Still, she says, "chemistry" can persist. "We have started a new study, of those in long-term marriages," she says. Only five people have undergone the fMRI imaging so far, she tells WebMD, but it looks promising for those who yearn for long-term chemistry. "They still show activity in some brain regions associated with romantic love and also with some associated with attachment," Fisher says.

Two other hormones -- oxytocin and vasopressin -- may come into play once you are settling into a more comfortable relationship. At least it's true in small rodents called prairie voles, according to Sue Carter, PhD, a professor of psychiatry at the University of Illinois at Chicago, who has studied the monogamous animals for decades. Both hormones seem important in the animals' attachments to one other vole, she says.

Oxytocin, sometimes called the hormone of love, is plentiful in women in labor and in lactating women and is released by men and women during orgasm. Some human studies have suggested it plays a role in maintaining interpersonal relationships. Vasopressin is released by the pituitary gland.

In voles, at least, Carter says, the hormones seem to play a role in social bonding, and perhaps in reducing fear, making them feel less anxious. So that may play a role in the voles' decision to mate with just one other vole.

Avoiding boredom is crucial for the health of a relationship, Aron tells WebMD. In a study, he randomly assigned couples to participate in activities both considered highly exciting but moderately pleasant or highly pleasant but moderately exciting.

"The group who did highly exciting but only moderately pleasant activities had a much bigger increase in marital satisfaction," he says. The study was published in the Journal of Personality and Social Psychology.

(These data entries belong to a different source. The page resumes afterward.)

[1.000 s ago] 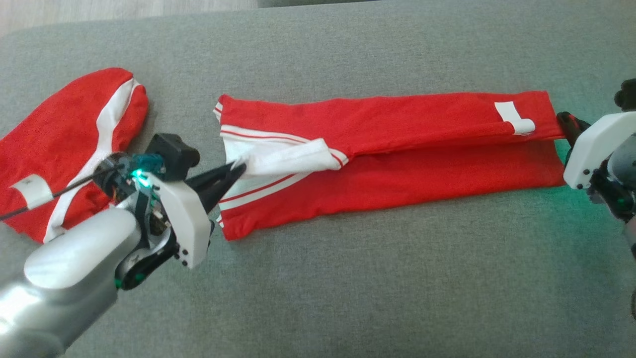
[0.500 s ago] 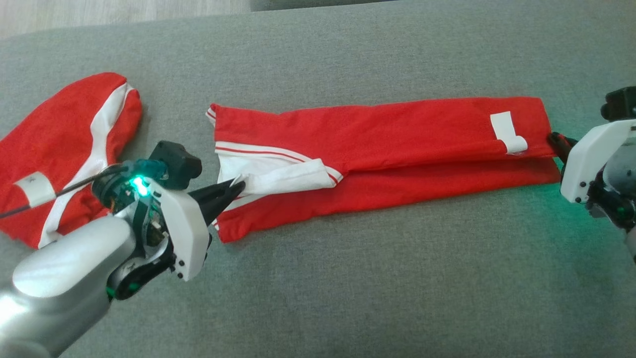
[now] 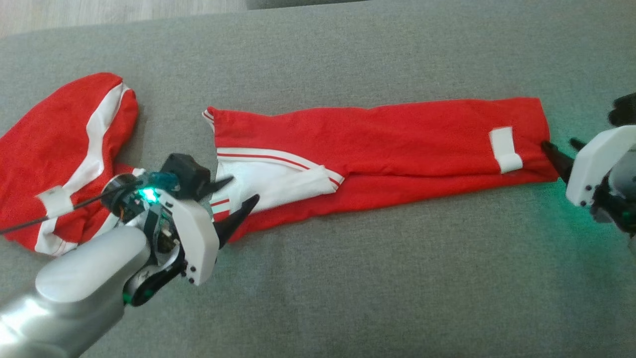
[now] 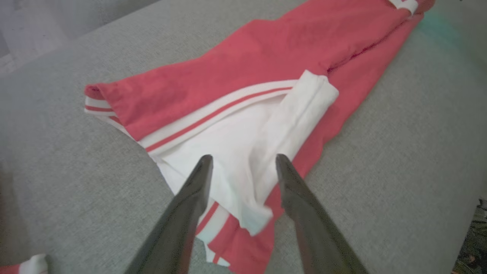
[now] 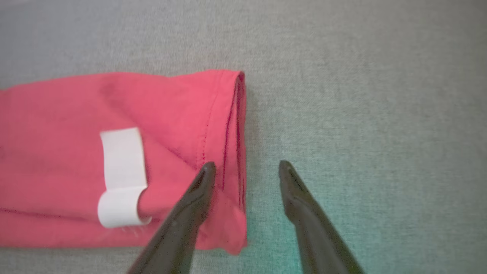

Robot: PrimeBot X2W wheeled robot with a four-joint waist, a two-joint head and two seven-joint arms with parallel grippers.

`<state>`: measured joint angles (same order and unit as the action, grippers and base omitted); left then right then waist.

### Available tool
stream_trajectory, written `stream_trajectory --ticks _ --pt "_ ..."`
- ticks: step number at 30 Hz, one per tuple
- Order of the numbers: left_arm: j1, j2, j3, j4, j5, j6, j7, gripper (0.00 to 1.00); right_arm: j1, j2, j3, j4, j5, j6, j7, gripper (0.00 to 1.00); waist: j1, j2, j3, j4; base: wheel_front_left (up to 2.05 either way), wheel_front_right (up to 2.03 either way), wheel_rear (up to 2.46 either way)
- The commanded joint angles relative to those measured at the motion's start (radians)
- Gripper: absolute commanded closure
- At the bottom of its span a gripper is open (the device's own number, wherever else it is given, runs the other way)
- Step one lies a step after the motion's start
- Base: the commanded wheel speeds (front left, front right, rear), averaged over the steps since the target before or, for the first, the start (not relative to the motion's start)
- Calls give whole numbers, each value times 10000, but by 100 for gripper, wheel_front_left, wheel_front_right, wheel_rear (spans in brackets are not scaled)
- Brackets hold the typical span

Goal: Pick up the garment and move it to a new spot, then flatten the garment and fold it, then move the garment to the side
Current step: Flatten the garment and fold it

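— What do we see at the far left?
— We see a rumpled red cloth (image 3: 44, 149) with a white band and a white tag (image 3: 54, 201), lying on the grey fabric surface (image 3: 348, 298).
— And beyond its far edge?
— We make out pale wooden floor (image 3: 99, 12).

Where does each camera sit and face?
Head view: on the head, looking down at the garment on the cushion; left claw and forearm lower left, right claw far right.
Left wrist view: behind that arm's open fingers, facing the garment's striped end.
Right wrist view: behind that arm's fingers, facing the hem.
Shared: head and right wrist show the white tag.
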<state>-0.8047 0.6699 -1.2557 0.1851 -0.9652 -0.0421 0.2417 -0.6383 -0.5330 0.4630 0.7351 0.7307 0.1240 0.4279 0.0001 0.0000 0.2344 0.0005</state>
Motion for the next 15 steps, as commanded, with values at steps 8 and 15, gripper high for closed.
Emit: stream_trajectory --ticks 8,15 --pt "202 -277 2334 208 -412 1236 -3255 0 -205 435 -1528 -477 177 67 -2120 0 -1 0 -410 -108 0 0 0" --pt "1442 -887 4305 233 -645 2444 -5008 0 462 1298 -2194 -1954 -235 67 -4542 0 -1 0 -787 -90 0 0 0"
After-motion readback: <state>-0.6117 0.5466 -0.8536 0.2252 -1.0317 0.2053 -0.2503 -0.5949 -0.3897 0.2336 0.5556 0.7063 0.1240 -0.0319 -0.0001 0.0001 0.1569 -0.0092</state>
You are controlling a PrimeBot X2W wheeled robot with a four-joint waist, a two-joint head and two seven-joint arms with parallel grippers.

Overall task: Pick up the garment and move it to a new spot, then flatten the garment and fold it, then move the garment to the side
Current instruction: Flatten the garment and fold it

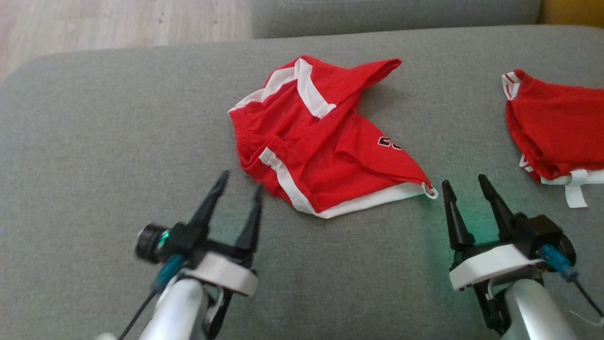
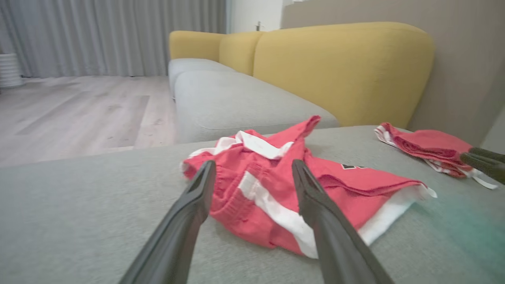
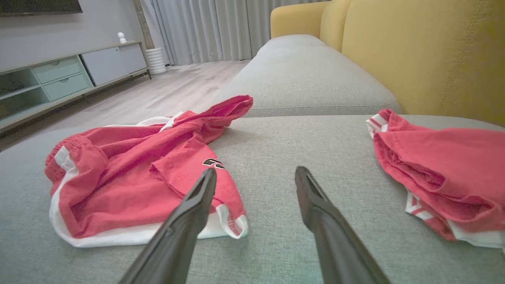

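The crumpled red garment [image 1: 325, 141] lies unfolded on the grey sofa seat [image 1: 94, 141], the left jaws and right jaws poised wide open and empty just beside its near hem, so seemingly every step remains ahead.

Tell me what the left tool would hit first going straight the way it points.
Probably the crumpled red shorts, at their near white-striped edge; the open left tool aims at them, though depth is unclear.
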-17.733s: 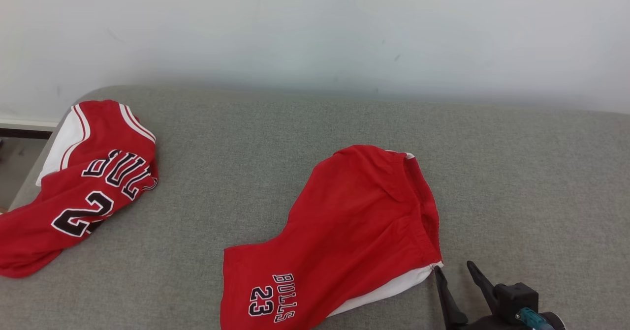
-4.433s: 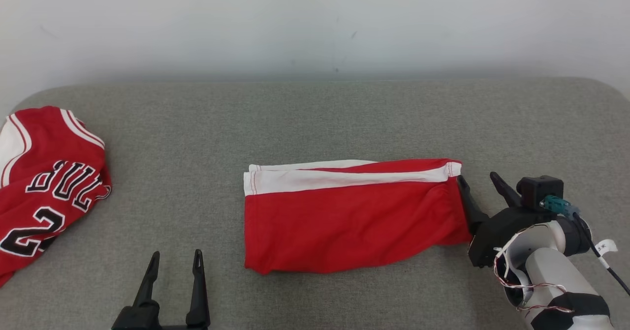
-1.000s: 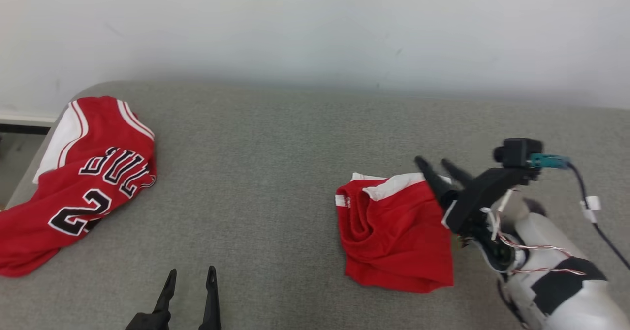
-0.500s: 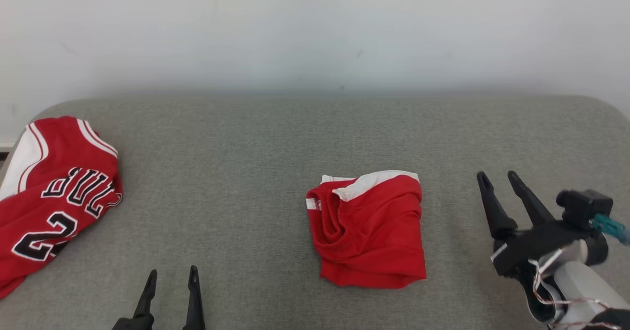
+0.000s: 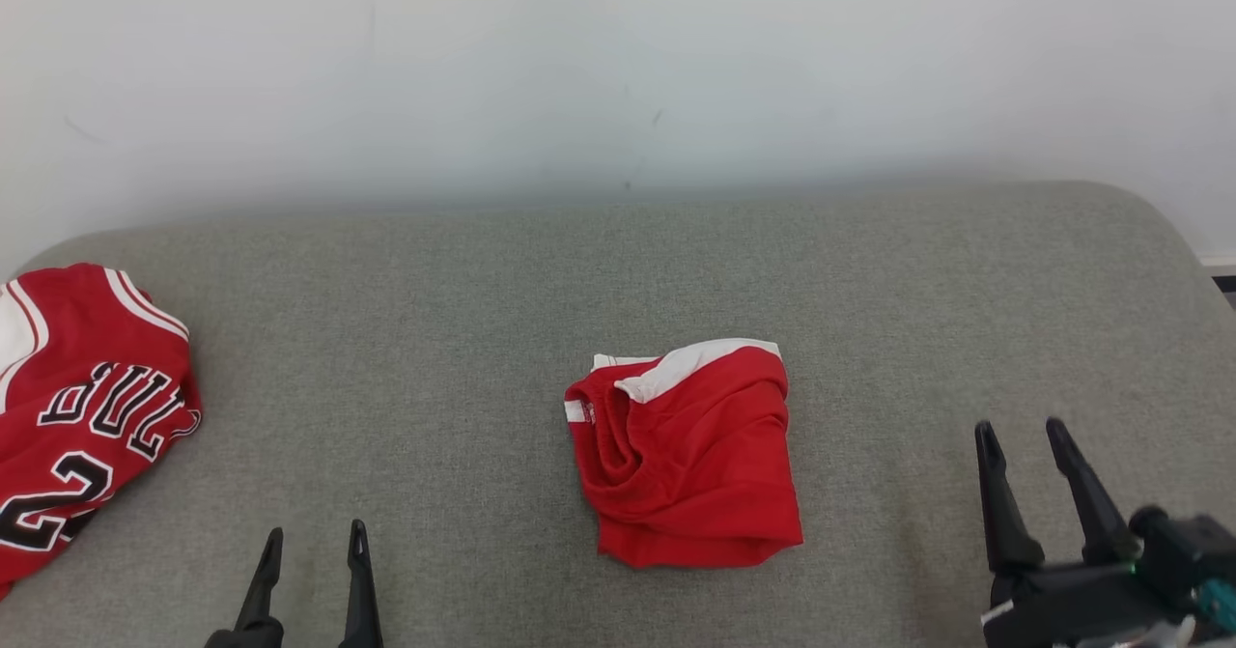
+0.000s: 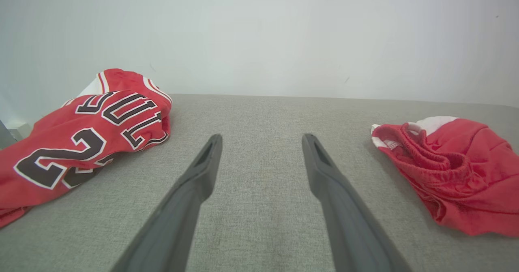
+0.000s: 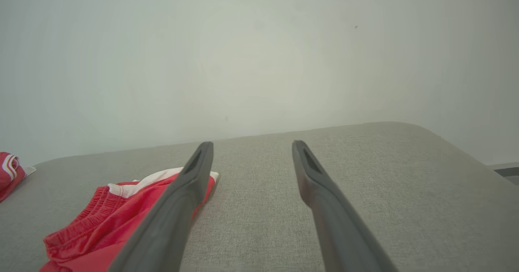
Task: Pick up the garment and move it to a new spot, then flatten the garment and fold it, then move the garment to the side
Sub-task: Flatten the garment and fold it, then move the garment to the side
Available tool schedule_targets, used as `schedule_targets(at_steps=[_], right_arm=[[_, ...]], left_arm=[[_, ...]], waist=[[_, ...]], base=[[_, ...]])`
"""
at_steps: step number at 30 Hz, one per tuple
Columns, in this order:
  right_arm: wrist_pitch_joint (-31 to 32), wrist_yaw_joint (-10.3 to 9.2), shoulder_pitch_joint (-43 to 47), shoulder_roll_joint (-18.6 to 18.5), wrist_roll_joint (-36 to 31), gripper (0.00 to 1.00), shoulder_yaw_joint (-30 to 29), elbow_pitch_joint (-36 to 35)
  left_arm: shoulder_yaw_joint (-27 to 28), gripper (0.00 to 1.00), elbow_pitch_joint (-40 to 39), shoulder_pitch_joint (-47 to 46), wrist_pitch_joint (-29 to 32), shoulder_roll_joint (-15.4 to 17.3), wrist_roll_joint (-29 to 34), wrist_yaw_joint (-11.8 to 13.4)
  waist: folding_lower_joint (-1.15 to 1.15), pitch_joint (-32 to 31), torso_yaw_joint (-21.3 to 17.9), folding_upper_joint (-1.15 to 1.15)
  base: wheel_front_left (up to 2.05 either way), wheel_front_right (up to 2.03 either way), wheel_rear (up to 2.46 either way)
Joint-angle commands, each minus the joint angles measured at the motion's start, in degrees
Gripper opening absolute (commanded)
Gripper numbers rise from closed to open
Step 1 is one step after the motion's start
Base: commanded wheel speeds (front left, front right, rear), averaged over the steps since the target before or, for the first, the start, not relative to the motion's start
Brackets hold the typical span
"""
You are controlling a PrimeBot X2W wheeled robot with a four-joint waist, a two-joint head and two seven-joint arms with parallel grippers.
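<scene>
Pointing up the head view at its lower right, the right gripper (image 5: 1019, 428) has its two dark fingers spread wide with nothing between them, well apart from the red shorts (image 5: 690, 464). The left gripper (image 5: 315, 530), at the lower left, is likewise wide and empty above bare fabric. Between the two, the red shorts lie folded into a compact, somewhat rumpled square on the grey cushion (image 5: 435, 339), white trim along the far edge and bunched waistband toward the left. A red Bulls jersey (image 5: 77, 407) lies crumpled at the cushion's left end. A pale wall (image 5: 618, 69) stands behind.
</scene>
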Motion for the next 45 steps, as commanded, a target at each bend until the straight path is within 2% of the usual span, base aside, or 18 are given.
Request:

Meanwhile, another expert is tracking the long-term effect of picking a partner with a different major histocompatibility complex. Martie Haselton, PhD, a psychologist and researcher at the University of California Los Angeles, is working with the web site eharmony.com to track newlyweds, noting the effect of different MHC patterns between partners.

"There is some evidence that fertility is higher in those with dissimilar MHC genes," says Haselton. And children who inherit different MHC genes from each parent are thought to have broader immunity, she says. She also wants to determine if picking someone with different MHC genes than your own bodes well for the relationship long term.

Women in a relationship with a man with very different MHC genes are more sexually responsive to that partner and less likely to be attracted to other men than are women who pair up with a guy with not-so-different MHC genes, says Haselton, citing a study by other researchers published in 2006 in Psychological Science. How that plays out long term will be Haselton's focus as she follows couples for five years or so.

So how much of a role does all this chemistry going on in our brains play in all this? "Chemistry isn't quantifiable," Fisher says. In the making of a relationship, she says, several variables come into play -- such as personality, which includes your character and your temperament. "Your character is formed by everything you grew up with," she says. "And your temperament is built by your biology. Together they create who you are."

So it's difficult to put a percent or a number on the role of chemistry in a relationship. And like some of us, it can be fickle. "One moment chemistry rules and the next moment your upbringing will rule," Fisher says. As in: "I'm madly in love with this guy." to "What I am thinking? He's a different religion."

One thing's for sure. There's much more to discover about the biology of love, guaranteeing that relationship scientists will have jobs for years to come.